Later on I gave it another go and broke out all the Bunsens.  It worked!  It turns out that the system does not like me turning on the Bunsens in quick succession.  I have to be patient.  Some of the other scientists are still not convinced and we are planning a Bunsen burner marathon.  Tomorrow we will try all the Bunsens in all the chemistry rooms at the same time.  I’m not taking any bets.

At the end of the day I decided to do some art/science.  I am making an arty periodic table using the prints from here.  To mount the elements I am using glue on hung fabric.  As I was merrily gluing the lights began to flicker. Then the power failed in exactly the way it happens in the movies…… dim….dim…..click….clunk….clunk…..fans whirring down…….low level emergency lights slowly flicker on through the building.  Thoughts raced through my mind, mainly; “we are under attack…..zombies”.  I watch too much TV.

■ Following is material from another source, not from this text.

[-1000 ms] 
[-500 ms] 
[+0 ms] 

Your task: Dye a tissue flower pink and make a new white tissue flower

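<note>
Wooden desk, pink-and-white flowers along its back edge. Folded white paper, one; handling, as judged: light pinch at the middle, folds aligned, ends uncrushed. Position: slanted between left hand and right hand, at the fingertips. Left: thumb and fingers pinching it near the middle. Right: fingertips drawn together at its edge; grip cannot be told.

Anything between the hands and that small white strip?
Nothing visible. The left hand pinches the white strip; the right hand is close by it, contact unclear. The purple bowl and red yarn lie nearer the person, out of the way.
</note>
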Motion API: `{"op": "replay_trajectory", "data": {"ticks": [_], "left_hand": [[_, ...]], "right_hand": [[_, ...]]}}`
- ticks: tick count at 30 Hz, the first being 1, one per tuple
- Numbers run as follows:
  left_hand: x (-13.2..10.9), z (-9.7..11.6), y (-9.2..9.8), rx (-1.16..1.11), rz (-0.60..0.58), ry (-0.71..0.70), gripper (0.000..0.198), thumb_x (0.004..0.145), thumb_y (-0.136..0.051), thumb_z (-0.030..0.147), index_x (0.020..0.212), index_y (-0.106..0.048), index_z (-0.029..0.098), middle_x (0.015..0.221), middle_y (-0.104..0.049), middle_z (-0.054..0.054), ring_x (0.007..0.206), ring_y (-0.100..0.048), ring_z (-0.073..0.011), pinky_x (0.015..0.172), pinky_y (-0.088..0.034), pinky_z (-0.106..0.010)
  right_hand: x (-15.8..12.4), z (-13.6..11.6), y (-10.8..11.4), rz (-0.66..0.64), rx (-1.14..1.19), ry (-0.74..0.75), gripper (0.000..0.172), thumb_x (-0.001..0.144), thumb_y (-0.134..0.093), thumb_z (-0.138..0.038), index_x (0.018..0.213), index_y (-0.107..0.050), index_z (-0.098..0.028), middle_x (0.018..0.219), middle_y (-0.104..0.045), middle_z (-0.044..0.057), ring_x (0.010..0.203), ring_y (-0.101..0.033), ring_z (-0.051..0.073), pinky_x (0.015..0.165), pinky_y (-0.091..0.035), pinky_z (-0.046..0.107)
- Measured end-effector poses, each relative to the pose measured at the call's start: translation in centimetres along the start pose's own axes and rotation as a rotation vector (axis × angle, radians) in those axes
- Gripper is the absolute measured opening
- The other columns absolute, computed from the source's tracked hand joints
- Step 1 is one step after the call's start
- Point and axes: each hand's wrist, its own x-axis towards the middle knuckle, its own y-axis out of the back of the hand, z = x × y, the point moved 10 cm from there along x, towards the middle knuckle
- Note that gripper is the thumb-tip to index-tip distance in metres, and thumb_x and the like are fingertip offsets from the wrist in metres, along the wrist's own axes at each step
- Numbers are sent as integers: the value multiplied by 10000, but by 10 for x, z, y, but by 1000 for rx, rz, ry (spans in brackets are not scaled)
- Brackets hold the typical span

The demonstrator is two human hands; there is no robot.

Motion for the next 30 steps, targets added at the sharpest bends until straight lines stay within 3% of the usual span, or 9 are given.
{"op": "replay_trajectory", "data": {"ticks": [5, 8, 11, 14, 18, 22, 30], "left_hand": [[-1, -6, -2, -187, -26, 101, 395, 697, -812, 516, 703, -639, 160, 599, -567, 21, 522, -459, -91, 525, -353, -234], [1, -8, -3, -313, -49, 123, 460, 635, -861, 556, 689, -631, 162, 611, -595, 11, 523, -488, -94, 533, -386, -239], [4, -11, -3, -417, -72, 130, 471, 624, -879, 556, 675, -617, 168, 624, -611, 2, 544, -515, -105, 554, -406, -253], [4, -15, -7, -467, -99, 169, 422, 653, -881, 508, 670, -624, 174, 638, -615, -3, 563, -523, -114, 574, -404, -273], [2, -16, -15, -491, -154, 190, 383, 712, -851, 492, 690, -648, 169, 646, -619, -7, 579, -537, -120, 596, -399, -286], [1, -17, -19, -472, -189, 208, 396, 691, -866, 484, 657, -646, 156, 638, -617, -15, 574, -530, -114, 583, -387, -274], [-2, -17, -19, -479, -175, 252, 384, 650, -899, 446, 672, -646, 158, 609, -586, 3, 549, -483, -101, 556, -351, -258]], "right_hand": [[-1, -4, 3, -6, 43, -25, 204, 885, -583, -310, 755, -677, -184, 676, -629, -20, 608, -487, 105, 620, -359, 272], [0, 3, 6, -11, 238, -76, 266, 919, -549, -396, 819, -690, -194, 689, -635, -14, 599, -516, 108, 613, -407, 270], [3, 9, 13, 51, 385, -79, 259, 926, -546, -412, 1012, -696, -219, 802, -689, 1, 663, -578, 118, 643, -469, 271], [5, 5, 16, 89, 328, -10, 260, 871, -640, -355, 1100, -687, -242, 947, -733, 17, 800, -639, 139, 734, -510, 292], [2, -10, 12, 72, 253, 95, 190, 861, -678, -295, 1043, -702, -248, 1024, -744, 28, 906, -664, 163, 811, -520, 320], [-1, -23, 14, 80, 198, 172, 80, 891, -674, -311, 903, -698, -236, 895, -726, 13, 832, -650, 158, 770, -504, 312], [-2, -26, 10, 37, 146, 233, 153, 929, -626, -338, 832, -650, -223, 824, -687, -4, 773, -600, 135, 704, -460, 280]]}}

After about half an hour the power returned and my glue gun began to warm up again.  Just in time for my phone to ring.  A colleague was in the car park; “can you come and help me?  My car won’t start”.

Before I write the following post, I need to be clear on some things. The lovely Sharon knows how to change a car wheel. She has never actually done it but she knows. She knows how to check the water in her car and the oil. She can even test the water to see if the level of antifreeze is correct by measuring its specific gravity. She does have a degree in chemistry.

This morning the fog was thick. It is weather I love, as it gives the bare trees a deep winter feel as they fade in and out on the edge of visibility. The cars were encased in frost. Frost that is thin and tough and has crazy spiral patterns that makes the geek in me think of fractals and mandelbrot sets. On mornings like these I spray deicer on the windows of our cars. It seems that some mornings are not like these. On some mornings jack frost sniffs around the lovely Sharon’s car but gives mine a wide berth. On those mornings I never think to check the lovely Sharon’s car and she has to do it herself, if she can.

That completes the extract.